シェークスピアは「故郷に妻を捨てて上京」の通説覆る?、書簡から示唆 新研究

19世紀の絵画に一緒に描かれたシェークスピアとアン・ハサウェイ/Fine Art Images/Getty Images

19世紀の絵画に一緒に描かれたシェークスピアとアン・ハサウェイ/Fine Art Images/Getty Images

(CNN) 英劇作家ウィリアム・シェークスピアとその妻アン・ハサウェイの結婚生活は、これまで考えられていたよりも幸福だったのかもしれない――。そんな新研究が発表された。

シェークスピアは妻を後に残してロンドンへ上京したとの見方が長年あったが、ブリストル大学の新たな研究結果では、1600年~10年の間の一時期、夫妻がロンドンで同居していた可能性が示唆されている。

シェークスピアは1582年にハサウェイと結婚、3人の子どもをもうけた。専門家の間では長年、シェークスピアはその後ストラトフォード・アポン・エイボンの自宅からロンドンへ移り住み、家族は後に残してきたと考えられてきた。

だが、ブリストル大学のマシュー・ステグル教授(英文学)によると、長らく忘れられていた1通の書簡がこの説を覆すかもしれない。

「ミセス・シェークスピア様」宛てのこの書簡の断片は、ストラトフォード・アポン・エイボンから約80キロ離れた街ヘレフォードで、1000ページの神学書の装丁に縫い込まれているのが見つかった。

書簡の書き手は分かっていないものの、「ジョン・バッツ」という父親のいない徒弟の少年への言及が見られる。

ステグル氏は調査の結果、この条件に合致する当時ロンドンに住んでいたバッツという名の人物を1人だけ発見した。

ステグル氏は4月24日のCNNの取材に、「これがシェークスピア夫妻のことだと考えられる理由は、書簡の日付と場所による。
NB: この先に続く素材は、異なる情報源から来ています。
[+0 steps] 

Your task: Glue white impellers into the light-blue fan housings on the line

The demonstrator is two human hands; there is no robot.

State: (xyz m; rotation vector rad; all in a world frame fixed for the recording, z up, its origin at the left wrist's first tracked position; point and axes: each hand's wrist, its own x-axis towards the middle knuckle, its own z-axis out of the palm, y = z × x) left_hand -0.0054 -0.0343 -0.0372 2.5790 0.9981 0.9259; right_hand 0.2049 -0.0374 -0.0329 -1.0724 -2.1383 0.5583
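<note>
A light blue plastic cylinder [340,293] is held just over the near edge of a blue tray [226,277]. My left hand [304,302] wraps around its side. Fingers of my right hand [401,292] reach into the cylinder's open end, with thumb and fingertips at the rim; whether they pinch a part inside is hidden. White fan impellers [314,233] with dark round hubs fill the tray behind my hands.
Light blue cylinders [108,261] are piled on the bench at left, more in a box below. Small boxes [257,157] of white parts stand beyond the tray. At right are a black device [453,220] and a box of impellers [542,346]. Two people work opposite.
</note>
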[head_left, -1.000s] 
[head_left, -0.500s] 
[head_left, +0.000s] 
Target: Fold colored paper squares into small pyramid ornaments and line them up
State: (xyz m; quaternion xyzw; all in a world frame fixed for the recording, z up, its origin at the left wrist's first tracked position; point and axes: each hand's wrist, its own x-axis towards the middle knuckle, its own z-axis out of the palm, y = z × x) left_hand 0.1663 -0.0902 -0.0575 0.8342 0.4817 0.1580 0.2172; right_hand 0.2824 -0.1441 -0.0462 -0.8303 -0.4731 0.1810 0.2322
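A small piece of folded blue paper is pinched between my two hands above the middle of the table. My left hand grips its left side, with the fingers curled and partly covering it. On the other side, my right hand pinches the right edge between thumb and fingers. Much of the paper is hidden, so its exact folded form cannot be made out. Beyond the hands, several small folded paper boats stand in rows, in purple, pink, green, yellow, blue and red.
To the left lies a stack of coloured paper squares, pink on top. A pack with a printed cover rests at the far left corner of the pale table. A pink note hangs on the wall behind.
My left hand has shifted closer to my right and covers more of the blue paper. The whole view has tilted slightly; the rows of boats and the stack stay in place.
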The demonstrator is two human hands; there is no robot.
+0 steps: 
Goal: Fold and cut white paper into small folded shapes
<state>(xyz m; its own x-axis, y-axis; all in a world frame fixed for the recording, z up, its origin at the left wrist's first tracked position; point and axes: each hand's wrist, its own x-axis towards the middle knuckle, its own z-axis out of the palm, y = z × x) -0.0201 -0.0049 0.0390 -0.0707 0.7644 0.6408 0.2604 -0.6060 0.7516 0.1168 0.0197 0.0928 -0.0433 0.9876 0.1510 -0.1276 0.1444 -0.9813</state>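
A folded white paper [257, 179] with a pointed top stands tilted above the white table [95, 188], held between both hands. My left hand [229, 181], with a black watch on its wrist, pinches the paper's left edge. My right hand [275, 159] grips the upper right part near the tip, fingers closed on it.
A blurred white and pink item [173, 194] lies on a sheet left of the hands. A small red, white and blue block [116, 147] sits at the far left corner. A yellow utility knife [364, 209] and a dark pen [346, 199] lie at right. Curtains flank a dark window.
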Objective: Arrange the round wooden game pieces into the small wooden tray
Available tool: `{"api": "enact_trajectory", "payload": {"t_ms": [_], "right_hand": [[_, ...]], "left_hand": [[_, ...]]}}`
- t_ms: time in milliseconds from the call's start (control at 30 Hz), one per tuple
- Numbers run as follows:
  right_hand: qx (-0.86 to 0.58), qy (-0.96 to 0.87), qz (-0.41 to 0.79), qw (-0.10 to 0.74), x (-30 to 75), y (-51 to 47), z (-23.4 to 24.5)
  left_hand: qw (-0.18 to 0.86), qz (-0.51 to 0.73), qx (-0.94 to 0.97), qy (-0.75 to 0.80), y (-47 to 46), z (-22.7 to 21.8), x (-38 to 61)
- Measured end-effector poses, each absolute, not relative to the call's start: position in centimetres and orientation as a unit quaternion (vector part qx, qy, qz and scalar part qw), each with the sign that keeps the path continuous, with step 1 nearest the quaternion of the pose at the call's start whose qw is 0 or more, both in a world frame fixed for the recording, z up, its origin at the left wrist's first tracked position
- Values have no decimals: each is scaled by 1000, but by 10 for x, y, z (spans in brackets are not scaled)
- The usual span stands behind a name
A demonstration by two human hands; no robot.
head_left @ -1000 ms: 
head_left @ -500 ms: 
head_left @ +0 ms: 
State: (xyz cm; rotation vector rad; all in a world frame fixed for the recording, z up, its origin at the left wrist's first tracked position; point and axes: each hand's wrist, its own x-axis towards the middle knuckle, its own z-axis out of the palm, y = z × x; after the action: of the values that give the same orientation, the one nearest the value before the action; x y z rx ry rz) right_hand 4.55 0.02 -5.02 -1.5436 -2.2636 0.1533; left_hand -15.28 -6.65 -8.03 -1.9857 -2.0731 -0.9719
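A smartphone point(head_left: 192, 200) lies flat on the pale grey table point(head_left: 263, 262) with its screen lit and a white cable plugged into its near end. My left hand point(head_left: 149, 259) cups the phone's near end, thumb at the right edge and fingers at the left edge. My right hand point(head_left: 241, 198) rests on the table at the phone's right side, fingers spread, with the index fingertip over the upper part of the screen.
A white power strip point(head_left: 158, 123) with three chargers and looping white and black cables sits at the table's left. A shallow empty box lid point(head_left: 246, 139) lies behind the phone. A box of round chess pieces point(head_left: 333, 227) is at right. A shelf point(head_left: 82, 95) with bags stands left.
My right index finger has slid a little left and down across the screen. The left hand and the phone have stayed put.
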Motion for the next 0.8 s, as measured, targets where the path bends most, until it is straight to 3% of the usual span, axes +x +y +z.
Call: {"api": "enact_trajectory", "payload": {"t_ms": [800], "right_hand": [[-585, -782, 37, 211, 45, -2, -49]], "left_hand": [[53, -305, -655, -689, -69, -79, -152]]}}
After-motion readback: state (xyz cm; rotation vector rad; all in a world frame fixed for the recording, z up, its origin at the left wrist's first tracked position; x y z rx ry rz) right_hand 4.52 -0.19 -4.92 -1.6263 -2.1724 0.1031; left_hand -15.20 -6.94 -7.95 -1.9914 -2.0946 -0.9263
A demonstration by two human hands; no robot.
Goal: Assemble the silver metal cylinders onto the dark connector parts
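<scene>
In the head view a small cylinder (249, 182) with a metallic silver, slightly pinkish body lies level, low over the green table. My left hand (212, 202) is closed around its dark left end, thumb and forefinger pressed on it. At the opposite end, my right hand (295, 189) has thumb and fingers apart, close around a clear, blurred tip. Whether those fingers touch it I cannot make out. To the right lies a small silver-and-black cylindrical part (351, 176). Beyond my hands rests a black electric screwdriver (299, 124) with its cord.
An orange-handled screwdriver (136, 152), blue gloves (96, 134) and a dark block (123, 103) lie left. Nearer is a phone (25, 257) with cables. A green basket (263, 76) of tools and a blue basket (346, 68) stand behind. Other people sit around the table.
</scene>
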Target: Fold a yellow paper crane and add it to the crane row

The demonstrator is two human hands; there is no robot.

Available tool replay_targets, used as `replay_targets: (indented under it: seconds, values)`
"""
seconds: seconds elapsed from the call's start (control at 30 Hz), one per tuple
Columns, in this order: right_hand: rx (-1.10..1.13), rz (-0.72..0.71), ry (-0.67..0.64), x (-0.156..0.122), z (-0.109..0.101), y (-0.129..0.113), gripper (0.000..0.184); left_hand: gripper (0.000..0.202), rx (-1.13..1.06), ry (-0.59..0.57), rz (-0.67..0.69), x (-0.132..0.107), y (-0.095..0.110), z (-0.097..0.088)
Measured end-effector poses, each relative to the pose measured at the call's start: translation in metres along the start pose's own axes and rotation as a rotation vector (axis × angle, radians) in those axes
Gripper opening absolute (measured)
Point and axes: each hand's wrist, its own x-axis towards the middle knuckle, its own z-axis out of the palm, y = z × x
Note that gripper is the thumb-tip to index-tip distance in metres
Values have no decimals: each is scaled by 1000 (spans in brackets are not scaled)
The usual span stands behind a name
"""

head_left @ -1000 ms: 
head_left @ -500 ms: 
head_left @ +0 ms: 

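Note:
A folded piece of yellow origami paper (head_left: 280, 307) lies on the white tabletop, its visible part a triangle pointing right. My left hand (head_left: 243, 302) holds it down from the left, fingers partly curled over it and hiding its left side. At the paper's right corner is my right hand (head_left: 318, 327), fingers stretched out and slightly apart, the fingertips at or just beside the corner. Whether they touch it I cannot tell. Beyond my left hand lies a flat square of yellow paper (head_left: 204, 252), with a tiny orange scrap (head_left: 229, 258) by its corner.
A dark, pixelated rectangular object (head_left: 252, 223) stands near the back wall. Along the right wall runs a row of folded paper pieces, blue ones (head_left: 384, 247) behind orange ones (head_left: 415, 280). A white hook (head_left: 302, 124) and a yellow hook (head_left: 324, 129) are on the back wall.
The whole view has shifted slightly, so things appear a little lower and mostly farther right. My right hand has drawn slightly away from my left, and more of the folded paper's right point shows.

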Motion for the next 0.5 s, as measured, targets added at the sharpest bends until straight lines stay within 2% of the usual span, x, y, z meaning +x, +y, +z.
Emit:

書簡の中心人物である少年を特定することで、時間と場所がおおむね確定する」と説明した。

書簡の書き手は、「ミセス・シェークスピア」の夫がバッツへの支払いを怠っていると非難。夫人に金を要求している。ハサウェイによるとおぼしい返信では、夫を擁護して支払いを拒んでいる。

書簡ではまた、「トリニティ・レーン」と呼ばれる場所に住んでいた「シェークスピア」夫妻への言及も見られる。当時ロンドンに居住していた同姓のカップル4組のうち、比較的裕福なこの界隈に住む金銭的余裕があったのは劇作家シェークスピアとその妻だけだと、ステグル氏はみる。

ステグル氏は今回の発見について、シェークスピアの人生に関するさらなる解明への道を開くものだと指摘した。

「シェークスピアがロンドンのどこに住んでいたのか、正確なことはほとんど分かっていない。従って、今回の発見はその点に関する新たなデータポイントといえる」「彼がロンドンで活躍中、どこでどのように暮らし、どのような生活を送っていたのかを探る新たな手掛かりになる」(ステグル氏)

シェークスピアと妻の関係の再考を迫る見解が浮上していることについて、ステグル氏は女性観の変化とこの分野における学術研究の進展が背景にあるとの見方を示す。

「(アカデミー賞を受賞した1998年の映画)『恋におちたシェイクスピア』のように、シェークスピアには遠くストラトフォードに残してきた厄介な妻がいて、それとは別にロンドンでロマンチックな恋愛を重ねていたとの見方がある」(ステグル氏)

今回の書簡はそんな通説を覆す「ゲームチェンジャー」であり、ハサウェイが夫のロンドン生活で不在だったのではなく、むしろ経済面や社交面のネットワークで存在感を発揮していたことを示唆するものだと、ステグル氏は主張している。